XmlSerializer: How to Deserialize an enum value that no longer exists

雨燕双飞 提交于 2019-11-29 13:36:57

You can mark the member Obsolete

public enum TypeEnum
{
    Temperature,
    Pressure,
    [Obsolete]
    Humidity
}

It’s generally considered bad practice to remove an enumeration member after your library is already in use. Why don’t you leave the member in place, but mark it with the [Obsolete] attribute to prevent future use? Specifying the ObsoleteAttribute(string,bool) constructor’s second parameter as true would cause a compile-time error if the marked member is accessed.

public enum TypeEnum
{
    Temperature,
    Pressure,

    [Obsolete("It's always sunny in Philadelphia", true)]
    Humidity,
}

To circumvent the error when checking deserialized values, you could compare against the underlying value: typeEnum == (TypeEnum)2.

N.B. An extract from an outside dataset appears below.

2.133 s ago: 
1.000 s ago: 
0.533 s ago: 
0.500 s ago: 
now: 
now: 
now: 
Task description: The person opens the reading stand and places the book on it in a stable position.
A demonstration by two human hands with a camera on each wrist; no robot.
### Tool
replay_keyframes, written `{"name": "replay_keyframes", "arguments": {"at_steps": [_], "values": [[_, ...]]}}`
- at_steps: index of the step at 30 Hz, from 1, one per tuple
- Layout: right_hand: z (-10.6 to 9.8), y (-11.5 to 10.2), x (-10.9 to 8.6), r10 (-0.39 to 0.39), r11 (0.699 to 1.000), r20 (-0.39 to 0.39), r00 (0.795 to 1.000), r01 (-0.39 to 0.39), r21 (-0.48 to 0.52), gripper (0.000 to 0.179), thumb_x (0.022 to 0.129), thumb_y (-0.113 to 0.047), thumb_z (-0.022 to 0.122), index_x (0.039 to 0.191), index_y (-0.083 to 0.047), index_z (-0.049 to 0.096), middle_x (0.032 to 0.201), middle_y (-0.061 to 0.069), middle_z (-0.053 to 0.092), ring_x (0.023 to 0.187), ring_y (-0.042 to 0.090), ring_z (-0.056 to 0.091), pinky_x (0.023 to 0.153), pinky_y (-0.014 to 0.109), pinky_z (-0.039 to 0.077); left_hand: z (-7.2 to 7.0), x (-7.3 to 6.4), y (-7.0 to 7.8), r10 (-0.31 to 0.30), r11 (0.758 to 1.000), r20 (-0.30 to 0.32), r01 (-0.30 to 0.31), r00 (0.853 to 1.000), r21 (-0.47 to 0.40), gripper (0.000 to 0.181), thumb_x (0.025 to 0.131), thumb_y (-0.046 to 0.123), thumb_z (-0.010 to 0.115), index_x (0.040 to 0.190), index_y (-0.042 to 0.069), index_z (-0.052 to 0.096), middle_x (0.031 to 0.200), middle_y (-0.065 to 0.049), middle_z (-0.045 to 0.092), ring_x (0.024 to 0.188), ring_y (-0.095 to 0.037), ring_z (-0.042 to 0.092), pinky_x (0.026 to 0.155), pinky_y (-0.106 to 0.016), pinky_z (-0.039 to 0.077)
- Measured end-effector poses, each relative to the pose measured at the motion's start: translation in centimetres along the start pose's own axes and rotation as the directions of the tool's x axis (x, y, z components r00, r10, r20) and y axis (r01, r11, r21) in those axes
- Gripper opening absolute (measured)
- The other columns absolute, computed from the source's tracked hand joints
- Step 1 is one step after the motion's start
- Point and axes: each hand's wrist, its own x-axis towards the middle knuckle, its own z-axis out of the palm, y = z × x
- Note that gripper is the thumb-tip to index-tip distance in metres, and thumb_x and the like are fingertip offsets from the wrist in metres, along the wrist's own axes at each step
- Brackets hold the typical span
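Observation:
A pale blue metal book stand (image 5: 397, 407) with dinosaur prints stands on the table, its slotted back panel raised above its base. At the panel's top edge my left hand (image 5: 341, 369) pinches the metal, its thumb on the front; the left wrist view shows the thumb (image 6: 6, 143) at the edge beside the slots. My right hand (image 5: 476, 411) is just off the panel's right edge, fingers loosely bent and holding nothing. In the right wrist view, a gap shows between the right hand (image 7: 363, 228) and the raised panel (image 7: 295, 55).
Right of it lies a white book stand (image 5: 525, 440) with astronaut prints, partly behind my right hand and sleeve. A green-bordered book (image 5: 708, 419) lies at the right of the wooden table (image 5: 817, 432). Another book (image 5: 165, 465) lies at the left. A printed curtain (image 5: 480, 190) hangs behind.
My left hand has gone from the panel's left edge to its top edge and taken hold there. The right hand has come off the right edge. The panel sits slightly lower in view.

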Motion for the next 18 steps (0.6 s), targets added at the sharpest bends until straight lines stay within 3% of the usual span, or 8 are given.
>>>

You can use attributes to change node names around and hide elements from xml serialization, parsing just that one element manually:

public class IOPoint
{
 public string Name {get; set;}

 [XmlIgnore]
 public TypeEnum TypeEnum {get; set;}

 [XmlElement("TypeEnum")]
 public string LegacyTypeEnum 
 {
  get { return this.TypeEnum.ToString(); }
  set 
  { 
   try
   {
    this.TypeEnum = (TypeEnum)Enum.Parse(typeof(TypeEnum),value);
   }
   catch(ArgumentException)
   {
    // Handle "Humidity"
   }
   catch(OverflowException)
   {
   }
  }
 }
}

Per comments there appears to be some confusion; here is a worked example as a Visual Studio 2010 project. This approach is a simple way of manually parsing only one property of an object (still leveraging the XmlSerializer to do the XML parsing).

You could implement IXmlSerializable, where you can use something like TryParse for the enum.

But I agree with the other posters using the Obsolete attribute.